Airway suctioning is a technique that involves the use of negative pressure to remove secretions from a patient’s airway. It is performed with the use of a catheter, which is inserted into the patient’s airway through the nose or mouth.
The negative pressure generated by the suctioning device pulls secretions and mucus from the airways, through the catheter, and into a collecting tube or chamber.
Airway suctioning is an important part of respiratory care and is often performed on patients who are unable to clear their own airways.
Airway suctioning is most often indicated in patients who are unable to clear their own airways. This includes patients who are:
- Unconscious or sedated
- Have a tracheostomy
Suctioning may also be indicated for diagnostic purposes. For example, suctioning may be used to collect a specimen for analysis in a patient with a suspected airway infection.

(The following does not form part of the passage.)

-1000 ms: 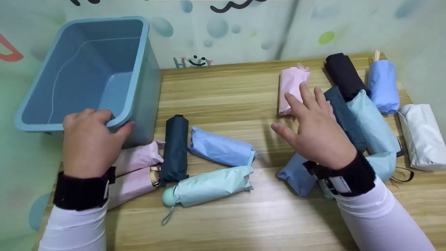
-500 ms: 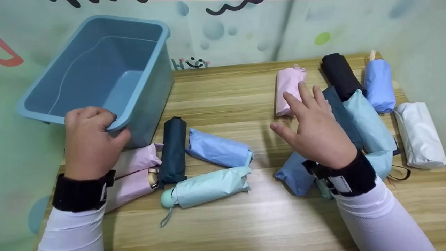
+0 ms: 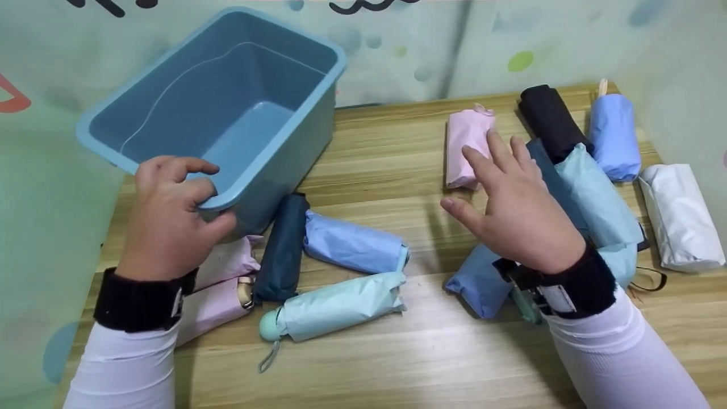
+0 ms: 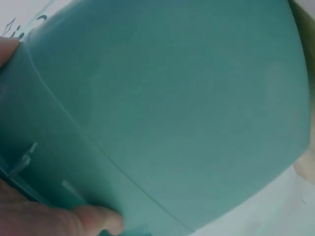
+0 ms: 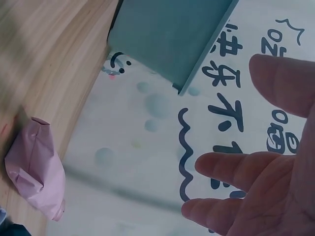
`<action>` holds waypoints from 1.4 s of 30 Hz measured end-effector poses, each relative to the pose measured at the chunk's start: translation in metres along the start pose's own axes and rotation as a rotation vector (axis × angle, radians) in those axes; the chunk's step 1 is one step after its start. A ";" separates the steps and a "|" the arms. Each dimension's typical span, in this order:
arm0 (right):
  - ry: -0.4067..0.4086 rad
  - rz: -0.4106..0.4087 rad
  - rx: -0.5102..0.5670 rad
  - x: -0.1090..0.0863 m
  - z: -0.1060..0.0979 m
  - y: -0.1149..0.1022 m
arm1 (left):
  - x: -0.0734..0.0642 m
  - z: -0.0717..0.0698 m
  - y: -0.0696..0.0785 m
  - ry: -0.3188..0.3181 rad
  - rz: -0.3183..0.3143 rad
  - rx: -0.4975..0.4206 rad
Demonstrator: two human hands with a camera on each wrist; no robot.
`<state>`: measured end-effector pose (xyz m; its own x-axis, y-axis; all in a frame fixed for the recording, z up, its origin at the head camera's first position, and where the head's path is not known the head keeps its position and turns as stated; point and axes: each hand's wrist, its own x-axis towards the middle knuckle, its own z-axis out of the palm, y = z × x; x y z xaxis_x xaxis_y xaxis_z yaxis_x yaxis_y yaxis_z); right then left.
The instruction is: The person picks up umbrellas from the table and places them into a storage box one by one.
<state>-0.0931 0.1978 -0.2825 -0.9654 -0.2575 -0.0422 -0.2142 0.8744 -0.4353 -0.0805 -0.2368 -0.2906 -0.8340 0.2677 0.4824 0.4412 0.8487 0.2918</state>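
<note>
My left hand (image 3: 170,221) grips the near corner rim of a blue plastic bin (image 3: 289,162), fingers over the edge and thumb outside below it. In the left wrist view the bin's outer wall (image 4: 187,98) fills most of the picture. Nothing lies on the visible part of the bin's floor. A dark teal folded umbrella (image 3: 281,250) lies right at the bin's near lower corner, beside a blue umbrella (image 3: 355,241). My right hand (image 3: 517,210) is held with fingers spread over the right-hand umbrellas, holding nothing; a pink umbrella (image 3: 463,150) lies just beyond its fingertips.
Two pink umbrellas (image 3: 218,304) lie under my left wrist, and a mint umbrella (image 3: 341,304) with a round handle lies in front. At the right are a black umbrella (image 3: 551,122), a blue umbrella (image 3: 614,136), a light aqua one (image 3: 599,196) and a white one (image 3: 681,218).
The bin has swung rightward in my left hand, its far end turning right along the wall. The dark teal umbrella now leans more, its far end shifted right. My right hand has stayed nearly still.
</note>
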 end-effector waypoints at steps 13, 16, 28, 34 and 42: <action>0.013 0.003 0.013 0.000 -0.002 0.001 | 0.032 0.018 0.011 -0.065 0.157 -0.048; 0.023 0.000 0.014 -0.001 -0.003 0.002 | 0.040 0.021 0.016 -0.072 0.175 -0.060; 0.055 -0.006 0.023 -0.002 -0.005 0.002 | 0.062 0.045 0.031 -0.170 0.233 -0.211; 0.100 -0.018 0.052 -0.002 -0.004 0.001 | 0.072 0.055 0.030 -0.248 0.208 -0.257; 0.167 -0.047 0.095 0.003 -0.001 0.005 | 0.079 0.050 0.022 -0.342 0.147 -0.254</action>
<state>-0.0974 0.2019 -0.2836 -0.9677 -0.2180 0.1265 -0.2519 0.8182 -0.5169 -0.1534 -0.1737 -0.2870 -0.7989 0.5491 0.2454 0.5952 0.6629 0.4543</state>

There are no absolute contraindications for airway suctioning. However, there are some instances when it should not be recommended.
For example, if a patient is able to clear their own airway via coughing, it should be encouraged as opposed to suctioning. Additionally, suctioning should not be performed if it would cause undue distress to the patient.
The process of airway suctioning requires the use of specialized tools and equipment, including the following:
- Sterile suction catheter
- Vacuum source
- Connecting tubing
- Collection chamber
- Sterile gloves
- Personal protective equipment
- Sterile water
- Sterile saline
- Supplemental oxygen source
- Pulse oximeter
- Sterile sputum trap
Each item listed above plays an important role in the suctioning process in order to protect both the patient and the caregiver.
Types of Suctioning
There are four primary types of airway suctioning:
- Nasal suctioning
- Oral suctioning
- Pharyngeal suctioning
- Deep suctioning
Each type involves a different procedure, as well as the use of different tools and equipment.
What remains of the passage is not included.